#### What the task asks
Transcribe every entry exactly; the images stay out.

(Dataset excerpts)
───

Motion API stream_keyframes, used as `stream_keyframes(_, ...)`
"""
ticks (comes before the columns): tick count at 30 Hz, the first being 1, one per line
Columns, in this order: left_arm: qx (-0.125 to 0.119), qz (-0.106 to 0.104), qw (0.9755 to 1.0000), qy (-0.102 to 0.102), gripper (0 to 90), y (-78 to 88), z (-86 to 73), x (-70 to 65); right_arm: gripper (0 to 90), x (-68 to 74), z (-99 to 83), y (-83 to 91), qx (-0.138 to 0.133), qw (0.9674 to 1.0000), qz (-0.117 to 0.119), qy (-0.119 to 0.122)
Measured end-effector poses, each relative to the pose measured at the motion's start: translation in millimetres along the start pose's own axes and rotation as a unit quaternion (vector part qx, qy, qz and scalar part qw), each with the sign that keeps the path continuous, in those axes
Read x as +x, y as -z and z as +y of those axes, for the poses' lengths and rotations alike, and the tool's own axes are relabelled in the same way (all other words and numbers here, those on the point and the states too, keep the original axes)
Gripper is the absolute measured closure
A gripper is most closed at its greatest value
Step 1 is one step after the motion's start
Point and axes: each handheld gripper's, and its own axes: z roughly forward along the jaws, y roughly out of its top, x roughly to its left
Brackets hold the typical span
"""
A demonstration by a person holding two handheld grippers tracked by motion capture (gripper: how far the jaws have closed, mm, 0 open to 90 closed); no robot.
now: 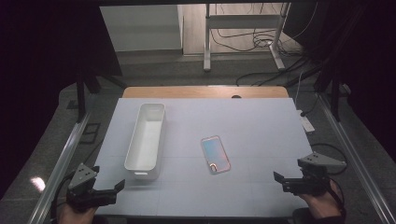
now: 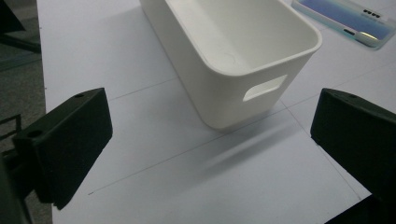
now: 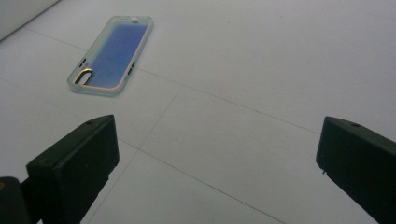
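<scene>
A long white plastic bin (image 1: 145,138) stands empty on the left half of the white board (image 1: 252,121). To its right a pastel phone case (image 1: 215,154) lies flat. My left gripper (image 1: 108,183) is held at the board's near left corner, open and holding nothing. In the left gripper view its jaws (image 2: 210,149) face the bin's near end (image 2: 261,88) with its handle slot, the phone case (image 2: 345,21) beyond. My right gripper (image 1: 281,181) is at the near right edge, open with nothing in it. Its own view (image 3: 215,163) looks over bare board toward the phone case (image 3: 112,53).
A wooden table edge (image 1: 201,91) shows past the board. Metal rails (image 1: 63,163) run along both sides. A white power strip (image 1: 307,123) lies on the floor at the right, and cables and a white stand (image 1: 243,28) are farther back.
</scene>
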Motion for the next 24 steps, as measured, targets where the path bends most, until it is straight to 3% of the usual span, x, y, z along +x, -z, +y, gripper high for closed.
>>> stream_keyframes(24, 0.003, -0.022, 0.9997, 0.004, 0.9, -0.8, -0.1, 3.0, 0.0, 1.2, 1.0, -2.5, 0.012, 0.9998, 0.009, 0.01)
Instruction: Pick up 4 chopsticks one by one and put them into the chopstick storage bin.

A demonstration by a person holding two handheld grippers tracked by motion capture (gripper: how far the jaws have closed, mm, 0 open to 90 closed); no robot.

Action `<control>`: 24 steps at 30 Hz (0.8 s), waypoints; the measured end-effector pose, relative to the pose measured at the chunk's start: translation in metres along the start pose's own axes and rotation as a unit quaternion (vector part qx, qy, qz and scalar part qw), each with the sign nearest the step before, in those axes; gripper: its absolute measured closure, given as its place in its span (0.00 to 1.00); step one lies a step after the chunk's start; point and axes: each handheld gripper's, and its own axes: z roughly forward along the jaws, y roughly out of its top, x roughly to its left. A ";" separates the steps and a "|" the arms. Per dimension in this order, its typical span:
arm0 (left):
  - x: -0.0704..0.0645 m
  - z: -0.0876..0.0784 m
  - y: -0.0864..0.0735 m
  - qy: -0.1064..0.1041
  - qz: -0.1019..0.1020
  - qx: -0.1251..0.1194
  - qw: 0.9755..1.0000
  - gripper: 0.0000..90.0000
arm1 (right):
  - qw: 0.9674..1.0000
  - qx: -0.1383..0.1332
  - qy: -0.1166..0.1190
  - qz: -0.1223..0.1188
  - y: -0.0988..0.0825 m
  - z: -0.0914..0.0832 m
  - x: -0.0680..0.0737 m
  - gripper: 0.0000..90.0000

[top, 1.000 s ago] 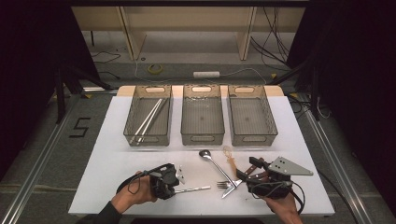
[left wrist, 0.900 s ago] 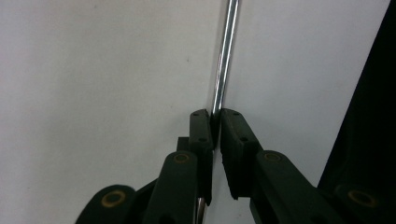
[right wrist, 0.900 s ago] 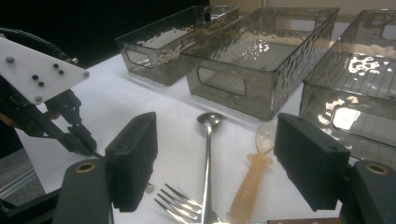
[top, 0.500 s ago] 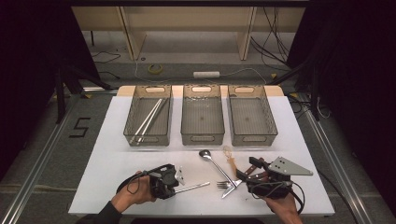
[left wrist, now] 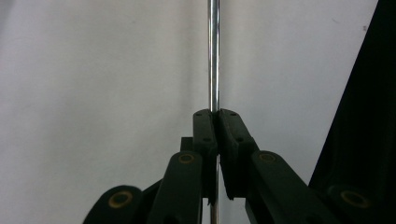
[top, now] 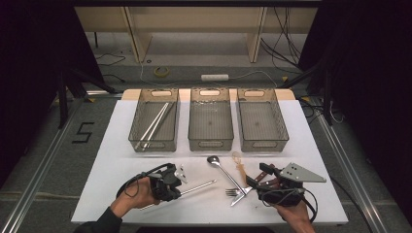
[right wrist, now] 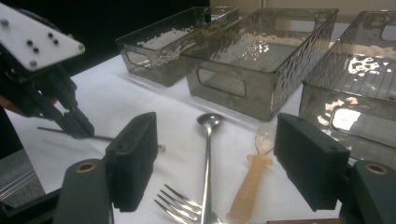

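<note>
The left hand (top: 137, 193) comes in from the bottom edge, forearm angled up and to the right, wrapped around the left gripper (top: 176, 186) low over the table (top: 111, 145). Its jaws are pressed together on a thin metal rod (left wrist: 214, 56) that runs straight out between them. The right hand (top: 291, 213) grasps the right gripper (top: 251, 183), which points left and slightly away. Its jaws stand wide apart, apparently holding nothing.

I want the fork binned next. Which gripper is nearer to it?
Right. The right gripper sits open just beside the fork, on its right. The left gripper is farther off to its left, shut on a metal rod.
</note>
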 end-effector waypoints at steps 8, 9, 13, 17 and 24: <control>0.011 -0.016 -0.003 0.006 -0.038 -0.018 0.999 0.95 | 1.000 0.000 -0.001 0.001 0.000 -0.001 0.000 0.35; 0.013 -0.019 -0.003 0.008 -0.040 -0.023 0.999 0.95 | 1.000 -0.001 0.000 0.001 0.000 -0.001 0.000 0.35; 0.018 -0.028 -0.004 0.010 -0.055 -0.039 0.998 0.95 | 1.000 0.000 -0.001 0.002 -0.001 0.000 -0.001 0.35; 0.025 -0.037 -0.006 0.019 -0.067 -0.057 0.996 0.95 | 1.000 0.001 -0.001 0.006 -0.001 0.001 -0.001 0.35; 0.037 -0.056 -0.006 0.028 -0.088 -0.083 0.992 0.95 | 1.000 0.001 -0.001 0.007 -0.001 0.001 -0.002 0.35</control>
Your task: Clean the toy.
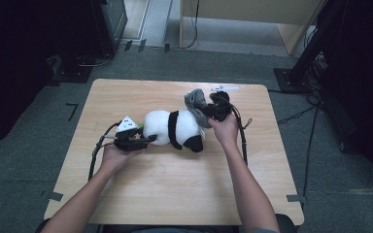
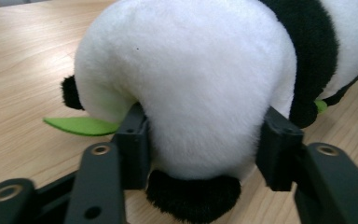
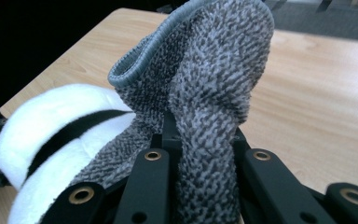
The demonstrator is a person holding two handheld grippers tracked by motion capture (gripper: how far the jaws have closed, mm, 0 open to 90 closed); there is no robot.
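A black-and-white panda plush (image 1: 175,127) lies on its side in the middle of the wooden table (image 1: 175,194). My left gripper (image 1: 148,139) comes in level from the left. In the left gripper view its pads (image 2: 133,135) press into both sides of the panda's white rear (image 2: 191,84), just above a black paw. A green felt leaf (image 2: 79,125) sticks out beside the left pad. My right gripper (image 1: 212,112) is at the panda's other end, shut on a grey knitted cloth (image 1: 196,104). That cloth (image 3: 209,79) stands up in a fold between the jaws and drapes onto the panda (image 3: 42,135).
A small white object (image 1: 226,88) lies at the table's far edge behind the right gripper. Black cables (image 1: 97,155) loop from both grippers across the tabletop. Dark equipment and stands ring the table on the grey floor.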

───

#### Answer
Motion API stream_keyframes, used as `stream_keyframes(_, ...)`
"""
ticks (comes before the columns): tick count at 30 Hz, the first being 1, one per line
Columns, in this order: left_arm: qx (-0.125 to 0.119), qz (-0.106 to 0.104), qw (0.9755 to 1.0000), qy (-0.102 to 0.102), gripper (0 to 90), y (-78 to 88), z (-86 to 73), x (-70 to 65); right_arm: gripper (0 to 90), x (-68 to 74), z (-99 to 83), y (-83 to 91), qx (-0.138 to 0.133), qw (0.9674 to 1.0000), qz (-0.117 to 0.119), qy (-0.119 to 0.122)
Measured end-effector poses, each relative to the pose measured at the motion's start: translation in millimetres along the start pose's own axes and rotation as a unit quaternion (vector part qx, qy, qz and scalar part qw), each with the sign that keeps the path continuous, in those axes
Read x as +x, y as -z and z as +y of those axes, for the poses' lengths and rotations alike, and the tool's own axes are relabelled in the same way (all other words and numbers here, those on the point and the states too, keep the original axes)
Gripper is the absolute measured closure
A gripper is most closed at its greatest value
Step 1 is one step after the motion's start
Point and axes: each handheld gripper's, and its own axes: z roughly forward along the jaws, y roughly out of its top, x roughly to its left
Brackets hold the typical span
"""
A demonstration by a person holding two handheld grippers tracked by motion capture (gripper: how far the jaws have closed, mm, 0 open to 90 closed); no robot.
now: 
now: 
now: 
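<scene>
A long white plastic bin (image 1: 145,138) stands empty on the left half of the white board (image 1: 252,121). To its right a pastel phone case (image 1: 215,154) lies flat. My left gripper (image 1: 108,183) is held at the board's near left corner, open and holding nothing. In the left gripper view its jaws (image 2: 210,149) face the bin's near end (image 2: 261,88) with its handle slot, the phone case (image 2: 345,21) beyond. My right gripper (image 1: 281,181) is at the near right edge, open with nothing in it. Its own view (image 3: 215,163) looks over bare board toward the phone case (image 3: 112,53).
A wooden table edge (image 1: 201,91) shows past the board. Metal rails (image 1: 63,163) run along both sides. A white power strip (image 1: 307,123) lies on the floor at the right, and cables and a white stand (image 1: 243,28) are farther back.
</scene>
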Motion for the next 24 steps, as measured, targets where the path bends most, until it is straight to 3% of the usual span, x, y, z along +x, -z, +y, gripper high for closed.
>>> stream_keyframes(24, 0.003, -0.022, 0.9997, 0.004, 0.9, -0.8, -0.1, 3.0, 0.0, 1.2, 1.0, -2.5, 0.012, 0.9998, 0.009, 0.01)
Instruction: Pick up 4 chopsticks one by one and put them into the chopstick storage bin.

A demonstration by a person holding two handheld grippers tracked by motion capture (gripper: how far the jaws have closed, mm, 0 open to 90 closed); no robot.

Action `<control>`: 24 steps at 30 Hz (0.8 s), waypoints; the measured end-effector pose, relative to the pose measured at the chunk's start: translation in metres along the start pose's own axes and rotation as a unit quaternion (vector part qx, qy, qz and scalar part qw), each with the sign nearest the step before, in those axes; gripper: its absolute measured closure, given as its place in its span (0.00 to 1.00); step one lies a step after the chunk's start; point and axes: each handheld gripper's, and its own axes: z roughly forward along the jaws, y roughly out of its top, x roughly to its left. A ";" separates the steps and a "|" the arms. Per dimension in this order, its typical span:
arm0 (left):
  - x: -0.0704..0.0645 m
  - z: -0.0876..0.0784 m
  - y: -0.0864..0.0735 m
  - qy: -0.1064..0.1041
  - qz: -0.1019..0.1020
  - qx: -0.1251..0.1194
  - qw: 0.9755..1.0000
  - gripper: 0.0000..90.0000
arm1 (right):
  - qw: 0.9674..1.0000
  - qx: -0.1383..0.1332
  - qy: -0.1166..0.1190
  - qz: -0.1223..0.1188
  - y: -0.0988..0.0825 m
  - z: -0.0914..0.0832 m
  - x: -0.0680..0.0737 m
  - gripper: 0.0000..90.0000

[top, 1.000 s ago] 
[left wrist, 0.900 s ago] 
[right wrist, 0.900 s ago] 
[top, 0.500 s ago] 
[left wrist, now] 
[top, now] 
[right wrist, now] 

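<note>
The left hand (top: 137, 193) comes in from the bottom edge, forearm angled up and to the right, wrapped around the left gripper (top: 176, 186) low over the table (top: 111, 145). Its jaws are pressed together on a thin metal rod (left wrist: 214, 56) that runs straight out between them. The right hand (top: 291, 213) grasps the right gripper (top: 251, 183), which points left and slightly away. Its jaws stand wide apart, apparently holding nothing.

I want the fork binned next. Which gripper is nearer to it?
Right. The right gripper sits open just beside the fork, on its right. The left gripper is farther off to its left, shut on a metal rod.
</note>
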 end-effector waypoints at steps 8, 9, 13, 17 and 24: <control>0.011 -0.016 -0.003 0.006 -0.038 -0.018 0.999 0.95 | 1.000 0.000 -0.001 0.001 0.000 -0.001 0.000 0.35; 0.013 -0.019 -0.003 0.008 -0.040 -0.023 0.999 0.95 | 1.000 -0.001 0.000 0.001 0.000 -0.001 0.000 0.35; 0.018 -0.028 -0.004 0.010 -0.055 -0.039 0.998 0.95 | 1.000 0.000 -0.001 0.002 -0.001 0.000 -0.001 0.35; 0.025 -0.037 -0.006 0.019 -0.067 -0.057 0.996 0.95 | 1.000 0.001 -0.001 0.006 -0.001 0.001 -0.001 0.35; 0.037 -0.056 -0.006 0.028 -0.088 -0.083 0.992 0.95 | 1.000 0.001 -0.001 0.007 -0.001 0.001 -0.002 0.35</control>
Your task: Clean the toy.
The demonstrator is a person holding two handheld grippers tracked by motion capture (gripper: how far the jaws have closed, mm, 0 open to 90 closed); there is no robot.
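A black-and-white panda plush (image 1: 175,127) lies on its side in the middle of the wooden table (image 1: 175,194). My left gripper (image 1: 148,139) comes in level from the left. In the left gripper view its pads (image 2: 133,135) press into both sides of the panda's white rear (image 2: 191,84), just above a black paw. A green felt leaf (image 2: 79,125) sticks out beside the left pad. My right gripper (image 1: 212,112) is at the panda's other end, shut on a grey knitted cloth (image 1: 196,104). That cloth (image 3: 209,79) stands up in a fold between the jaws and drapes onto the panda (image 3: 42,135).
A small white object (image 1: 226,88) lies at the table's far edge behind the right gripper. Black cables (image 1: 97,155) loop from both grippers across the tabletop. Dark equipment and stands ring the table on the grey floor.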

Work on this exercise is now finished.